[squeak-dev] The Trunk: Collections-eem.792.mcz

Eliot Miranda eliot.miranda at gmail.com
Mon May 7 20:35:02 UTC 2018


tangentally...

On Mon, May 7, 2018 at 1:02 PM, Chris Muller <ma.chris.m at gmail.com> wrote:

> Hi Levente,
>
>
>> meant.  My own criteria is "methods which are called thousands of times
>>> per minute" _today_.
>>>
>>
>
>> A rule of thumb could be that if a core method (e.g. anything in
>> Kernel/Collections) is part of an API and it's not there to support a very
>> specific task (e.g. Dictionary >> #associationDeclareAt:), then its
>> performance should be taken into account.
>>
>
> That sounds like it only exempts utility methods ("specific tasks").
> Technically, this should leave me afraid that you might want to inline
> Dictionary>>#at:, but I'm relatively sure you don't.  #at: is the most
> basic featured accessing method for understanding and using a Dictionary,
> so I hope you agree that's one that should retain its exemplar status.
>

But Chris, Dictionary>>#at: has already been heavily optimized via
scanFor:.  Here's the original Smalltalk-80 v2 code:

*Dictionary methods for accessing*
*at:* key
"Answer the value at key.  If key is not found, create an error message."

^self at: key ifAbsent: [self errorKeyNotFound]

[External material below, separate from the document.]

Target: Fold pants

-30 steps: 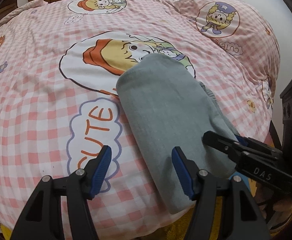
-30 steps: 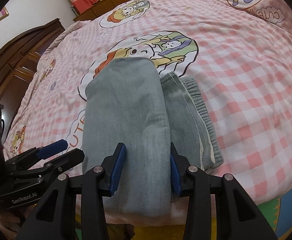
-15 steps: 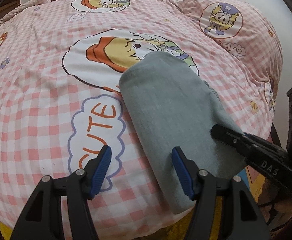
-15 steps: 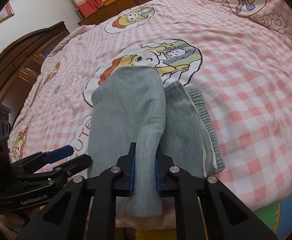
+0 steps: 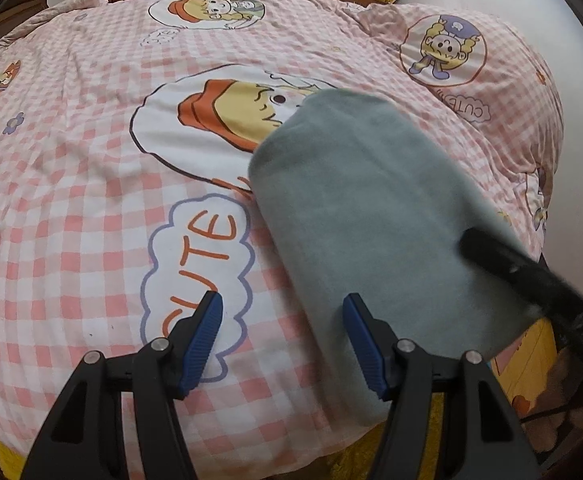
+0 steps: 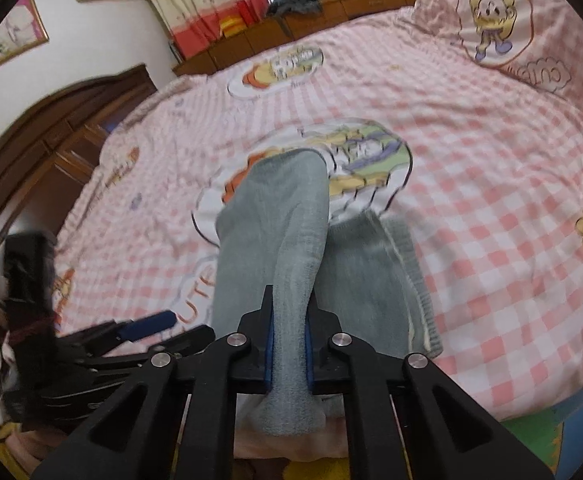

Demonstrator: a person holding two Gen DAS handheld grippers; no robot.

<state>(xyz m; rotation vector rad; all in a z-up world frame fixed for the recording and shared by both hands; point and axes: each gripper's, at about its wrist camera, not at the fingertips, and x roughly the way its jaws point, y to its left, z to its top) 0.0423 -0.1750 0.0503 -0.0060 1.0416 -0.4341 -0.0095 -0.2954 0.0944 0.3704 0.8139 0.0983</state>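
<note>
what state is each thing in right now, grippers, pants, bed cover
left gripper: open, empty, over the cover beside the pants
right gripper: shut on the near end of the pants' top layer
grey-green folded pants: top layer pinched and raised, ribbed lower layer flat
pink checked bed cover: spread, lightly wrinkled

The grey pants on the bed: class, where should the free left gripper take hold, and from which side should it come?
Probably the near left edge of the pants, coming in low from the left over the bedspread. That side lies thick, exposed and unheld beside the open left gripper; the right gripper already pinches the raised near end.
</note>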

*at:* key *ifAbsent:* aBlock
"Answer the value at key.  If key is not found, answer the
result of evaluating aBlock."

| index |
index _ self findKey: key ifAbsent: [^aBlock value].
^(self basicAt: index) value

*Dictionary methods for private*
*findKey:* key *ifAbsent:* aBlock
| index |
index _ self findKeyOrNil: key.
(self basicAt: index) == nil ifTrue: [^aBlock value].
^index

*findKeyOrNil:* key
| location length probe pass |
length _ self basicSize.
pass _ 1.
location _ key hash \\ length + 1.
[(probe _ self basicAt: location) == nil or: [probe key = key]]
whileFalse:
[(location _ location + 1) > length
ifTrue:
[location _ 1.
pass _ pass + 1.
pass > 2 ifTrue: [^self grow findKeyOrNil: key]]].
^location

Here's the current Squeak code

*at:* key
"Answer the value associated with the key."

^ self at: key ifAbsent: [self errorKeyNotFound: key]

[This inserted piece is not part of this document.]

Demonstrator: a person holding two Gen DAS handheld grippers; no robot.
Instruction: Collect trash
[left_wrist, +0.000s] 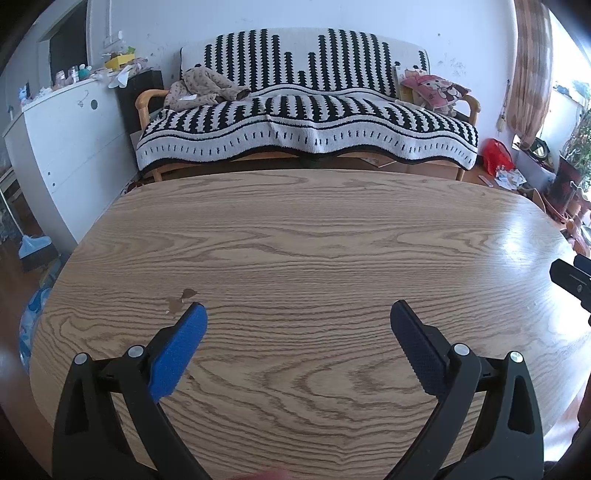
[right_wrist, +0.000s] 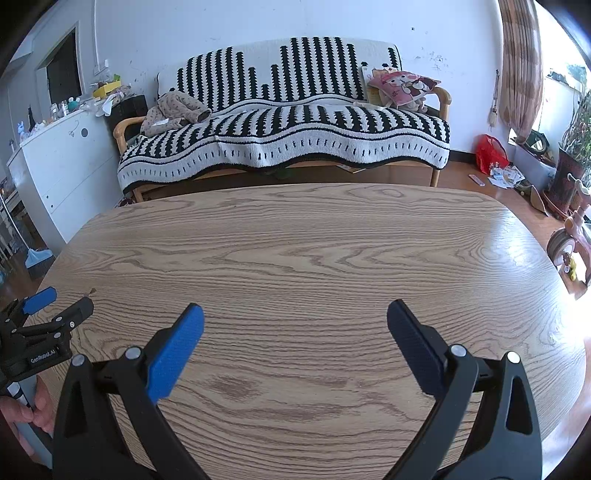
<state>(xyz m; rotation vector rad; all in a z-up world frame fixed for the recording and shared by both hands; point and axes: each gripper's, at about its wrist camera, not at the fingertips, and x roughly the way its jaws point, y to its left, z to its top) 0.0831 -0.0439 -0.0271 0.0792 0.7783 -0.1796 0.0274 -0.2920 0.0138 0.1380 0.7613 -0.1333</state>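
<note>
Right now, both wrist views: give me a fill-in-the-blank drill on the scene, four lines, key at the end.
1. Both the left tongs and the right tongs stand ____, with nothing between the fingers.
2. The tongs hover over a wooden ____ with a grain pattern.
3. Behind the table stands a sofa under a black and ____ patterned blanket.
4. The pink cartoon cushion lies at the sofa's ____ end as seen in both views.

Missing words: open; table; white; right
</note>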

*at:* key *ifAbsent:* aBlock
"Answer the value associated with the key or, if key isn't found,
answer the result of evaluating aBlock."

^((array at: (self scanFor: key)) ifNil: [ aBlock ]) value "Blocks and
Associations expect #value"

Dictionary methods for private
*scanFor:* anObject
"Scan the key array for the first slot containing either a nil (indicating
an empty slot) or an element that matches anObject. Answer the index of
that slot or raise an error if no slot is found. This method will be
overridden in various subclasses that have different interpretations for
matching elements."

| index start size |
index := start := anObject hash \\ (size := array size) + 1.
[
| element |
((element := array at: index) == nil or: [ anObject = element key ])
ifTrue: [ ^index ].
(index := index \\ size + 1) = start ] whileFalse.
self errorNoFreeSpace

In the v2.0 code, at: always creates a block, at:ifAbsent: always creates a
block (which means two block activations on error), and the scan for
elements is three activations deep.

In Squeak, at: always creates a block, but at:ifAbsent: never creates a
block (which means one block activation on error), and the scan is two
activations deep.  Note also that findKeyOrNil: wraps around, making more
than a single pass if it can't find an element whereas scanFor: makes at
most a single pass.

 The Squeak code is much better.  Has the optimization made the code any
the less reusable or elegant?  I find it no less reusable and more elegant.
 scanFor: is a better thought-out kernel than findKeyOrNil:.  So
optimization doesn't always make things less readable, reusable or elegant.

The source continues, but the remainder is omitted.